The big news in the APL world this year is interpreter extensions to support classes and instances. Organising software into objects is the best programming paradigm devised for representing complex states that must respond to unpredictable events. The paradigm appeared with the graphical user interfaces it made possible. GUIs quickly made themselves indispensable, and object-oriented programming became the standard way to write software. Smalltalk-80, both operating system and programming language for the Xerox Star, demonstrated that all programs can be written as objects; programmers who started work after 1990 could be forgiven for thinking it is the only way.

Modern APLs support GUIs and provide object-oriented interfaces to them. Programmers writing in the APLs have found OOP a useful paradigm for tackling some tasks, and some have devised their own ways to implement the class-instance relationship. But I am fond of quoting the J lab on OOP:

It is a mistake to think of OOP as an alternative to FP (functional programming).

All languages, at the low level, have FP, and at a higher level, have OOP.
I am unsure of the truth of the last statement (is it true about Forth?), but have found it an excellent guide to designing applications.

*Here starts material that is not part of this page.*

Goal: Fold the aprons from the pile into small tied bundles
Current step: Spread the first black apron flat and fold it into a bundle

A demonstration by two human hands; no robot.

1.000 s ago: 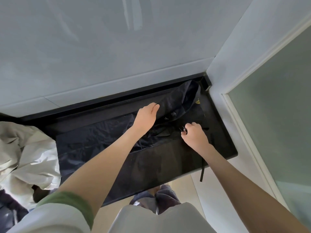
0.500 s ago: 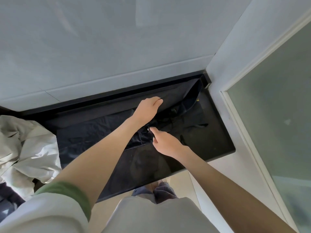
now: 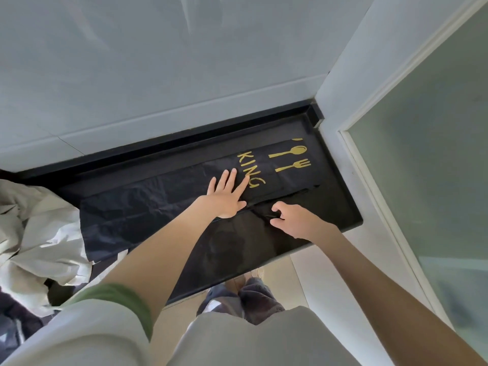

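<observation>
On the black bench [image 3: 250,249], the right hand [image 3: 295,220] pinches the near edge of the black apron [image 3: 148,207]; just beyond, the left hand [image 3: 224,199] lies flat on it, fingers spread. Firm pressure there should keep the fold crisp.

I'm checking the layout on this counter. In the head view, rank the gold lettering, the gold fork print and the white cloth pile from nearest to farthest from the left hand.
1. gold lettering: at the left hand, by its fingers.
2. gold fork print: farther right on the black apron.
3. white cloth pile: far left.
</observation>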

Even without user-defined classes — arguably the heart of OOPAPL programmers can write about arrays of objects in ways that quicken the pulse. For example, in Dyalog APL, to arrange six button objects, B1 to B6 in a grid anchored at offset with spacing between rows and columns (offset and spacing are pairs):

(↑(B1 B2 B3)(B4 B5 B6)).Posn←offset∘+¨spacing∘ר⍳2 3
Adding user-defined classes immensely extends this, blending two powerful abstraction paradigms. In tackling this, the interpreter writers have had to address problems largely unknown to OOP; for example, what is the prototype of an object, that enables arrays of objects to be empty or overtaken? Just as when nested array systems were explored, the consequences of alternative solutions are hard to foresee. Our best wishes go to the implementers at Dyalog and APL2000.

In this issue, Bill Rutiser introduces the MOM object system in APL+Win, and Morten Kromberg continues his 3-part introduction to OOP. Much of the interest in OOP arises from the need to interface to systems through object models. Adrian Smith has done useful work finding out how to develop in APL and deploy in C#. In Vector 21.2 Richard Smith described Rowan, an APL-like interpreter constructed from .Net components; here Eric Lescasse previews APL+Santa Fe, a similar project with larger ambitions for commercial use. MicroAPL has long focused on spanning platforms and supporting important interfaces; Richard Nabavi reviews just how far APLX can reach.

APL+Win has recently added try-catch exception handling, and Bill Rutiser explains how it can be used to write more clearly. Clarity is also in Norman Thomson’s thoughts, as he uses J to explain internal rate of return calculations in text messages.

The small size of array-programming teams limits our experience of collaboration tools such as libraries and source code managers (SCM). Often we are able to write our own simple tools, well adapted to our lesser need. This was the experience of SoftMed Systems, which is now migrating from its own SCM, written in APL, to a commercial product, Perforce. Richard Renich tells the story.

Lastly, Sylvia Camacho writes about the work of the late Gérard Langlet, some of it published in Vector, who used APL to question the mathematics underlying the physics, chemistry and biology of perception.